Pedro Jorge Castro — Uma primeira má nota para todos: ainda não chegaram a Bruxelas e já são uns burocratas. Acham que estavam a falar para quem, na SIC generalista, às 9 da noite? Acham que a mensagem e os termos utilizados foram compreendidos por quantas pessoas? E não, a culpa não é da escolha dos temas, que são importantes. É da incapacidade de falar dos temas de forma a que se percebessem as diferentes propostas com clareza. Durante o cavaquismo, Portugal era o bom aluno na Europa. Esta noite, estes quatro candidatos quiseram tristemente mostrar (a quem?) que são bons alunos e podem circular pelos corredores de Bruxelas e Estrasburgo a opinar sobre defense bonds. Agora um a um: de Bugalho esperava-se muito mais eficácia, dada a sua experiência em estúdios de televisão e a sua idade no cartão de cidadão, mas nem se apercebeu da altivez e da incapacidade de falar diferente, como se só quisesse ser aceite pelos outros candidatos — quando tem muito para fazer até chegar ao povo. Temido está mal preparada, mas já não se esperava muito. Apesar de tudo, conseguiu sobreviver sem ser dizimada pelas responsabilidades socialistas e saiu do estúdio com um sorriso de alívio. Cotrim perdeu-se e irritou-se quando o miúdo do Livre lhe atirou a emergência climática, o que é algo incompreensível com tanta experiência de debates. Mesmo assim, teve a coragem da coerência e de dizer coisas bastante impopulares, que podem (ou não) vir a custar muitos votos.

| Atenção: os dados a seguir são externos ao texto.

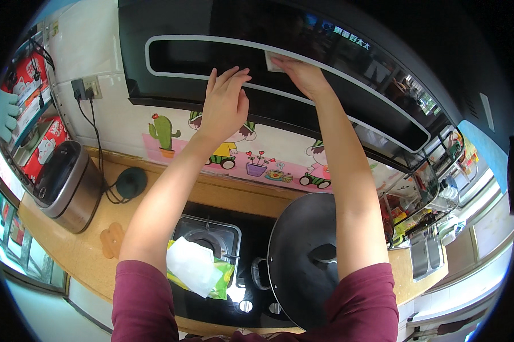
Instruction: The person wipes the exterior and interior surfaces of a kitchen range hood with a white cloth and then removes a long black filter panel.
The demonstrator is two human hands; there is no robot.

Do estreante verdinho e desconhecido Paupério não se esperava nada e afinal surpreendeu pela preparação e combatividade, muitas vezes isolado contra os três adversários mais experientes, mas sem se deixar afetar nada por isso.
Miguel Pinheiro — “Concordo”, disse João Cotrim Figueiredo. “Nisso concordo”, acrescentou Sebastião Bugalho. “Fico muito contente em ouvir o Sebastião dizer que…”, exclamou João Cotrim Figueiredo. “Podemos concordar?”, perguntou, tímido, Sebastião Bugalho. “Estamos todos de acordo”, proclamou, claramente satisfeita, Marta Temido. No primeiro debate das europeias, a AD, o PS e a IL não encontraram motivos suficientes para discordarem verdadeiramente em nada. E isso, claro, deixou Francisco Paupério como o único candidato à mesa com uma visão diferente sobre a União Europeia. Concorde-se ou não com ele, mostrou que o Livre não quer mais do mesmo — só por isso, Paupério merece um 7. João Cotrim Figueiredo tem um 6 por ter estado, como sempre, bem preparado. Sebastião Bugalho fica no 5 porque perdeu as estribeiras por duas vezes — uma delas com Clara de Sousa, insistindo para terminar uma ideia, e a outra, indesculpável, com Francisco Paupério, quando lhe perguntou, irritado: “Está-se a rir por alguma razão?”. Sobra o 4 de Marta Temido. Sobre isso, digamos apenas que ficou evidente porque é que o PS tentou a todo o custo evitar os frente a frente.